By , 23/04/2014 14:31

Ende März 2014 erhielten sämtliche Pfarrerinnen und Pfarrer sowie die Mitglieder aller Bezirkskirchenpflegen und Kirchenpflegen des Kantons Zürich einen Brief von ihrer, unserer reformierten Landeskirche. Bei dem zweiseitigen Schreiben des Kirchenrats handelt es sich um einen Aufruf zur Unterstützung der Kampagne “Nein zur Kirchensteuer-Initiative”. Verschiedene Möglichkeiten der Einflussnahme auf den öffentlichen Diskurs und die Abstimmung werden darin genannt, darunter auch diese, die Werbemassnahmen des Nein-Komittees durch Spenden zu unterstützen. Und diese Form der Unterstützung sei nicht allein Einzelpersonen vorbehalten: “Auch Spenden von Kirchgemeinden sind zulässig, wenn diese von der Kirchenpflege innerhalb ihrer Finanzkompetenz beschlossen werden und sich in einem angemessenen Rahmen bewegen. Bei Beiträgen in der Grössenordnung von 1 Franken pro Gemeindemitglied ist dies zweifellos gegeben.” (Der Brief kann hier heruntergeladen werden.)

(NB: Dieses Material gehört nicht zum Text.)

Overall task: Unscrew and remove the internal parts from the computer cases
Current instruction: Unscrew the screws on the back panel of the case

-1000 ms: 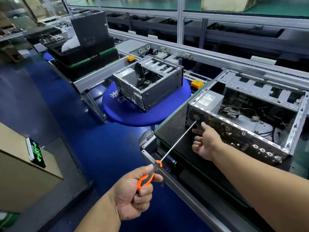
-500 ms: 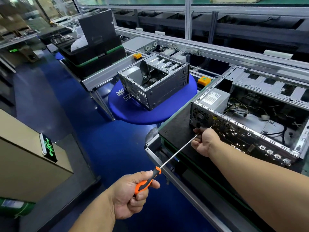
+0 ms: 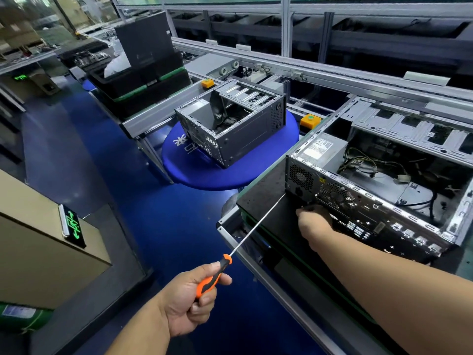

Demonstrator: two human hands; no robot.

Nun: Man mag die Kirchensteuer-Initiative aus guten oder weniger guten Gründen ablehnen. Ist es dann aber nicht kontraproduktiv, Kirchgemeinden um Spenden zu bitten, die ausgerechnet auch durch Beiträge von Unternehmen finanziert werden? Wer die Initiative, wiederum: aus guten oder weniger guten Gründen, unterstützt, wird sich kaum dadurch beschwichtigen lassen, dass in dem Brief ein “angemessener Rahmen” genannt wird: Es geht den Initianten ja ums Prinzip. M.E. erweist der Kirchenrat seinem Ansinnen einen Bärendienst, indem er dies nicht berücksichtigt.

Hinweis: Ich habe mich vergangene Woche mit dem Leiter Kommunikation der Zürcher Landeskirche, Nicolas Mori, über diesen Brief unterhalten. Ein sehr angenehmes Gespräch, doch wir sind und bleiben unterschiedlicher Meinung.